(Assigned task): Return all the data, word for word.
• • • • •
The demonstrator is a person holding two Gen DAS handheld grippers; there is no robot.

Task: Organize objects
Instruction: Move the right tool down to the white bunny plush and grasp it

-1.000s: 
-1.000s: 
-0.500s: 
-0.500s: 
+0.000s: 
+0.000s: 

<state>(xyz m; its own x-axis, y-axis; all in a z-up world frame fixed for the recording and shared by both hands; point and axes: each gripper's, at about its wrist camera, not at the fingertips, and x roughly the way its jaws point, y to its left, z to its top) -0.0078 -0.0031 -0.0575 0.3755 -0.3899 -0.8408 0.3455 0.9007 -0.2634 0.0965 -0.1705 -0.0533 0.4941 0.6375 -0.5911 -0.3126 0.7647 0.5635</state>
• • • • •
(Answer for the task):
The demonstrator is a person holding two Gen DAS handheld grippers; there is no robot.

Task: Organize objects
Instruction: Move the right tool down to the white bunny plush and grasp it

-1.000s: 
-1.000s: 
-0.500s: 
-0.500s: 
+0.000s: 
+0.000s: 

<state>(xyz m; its own x-axis, y-axis; all in a z-up world frame fixed for the recording and shared by both hands; point and axes: each gripper's, at about its wrist camera, not at the fingertips, and x roughly the way its jaws point, y to its left, z to its top) -0.0078 -0.0031 -0.0575 0.3755 -0.3899 -0.8408 0.3455 0.9007 -0.2634 0.0965 -0.1705 -0.0533 0.4941 0.6375 -0.5911 -0.3126 0.7647 0.5635</state>

No further output remains for this exercise.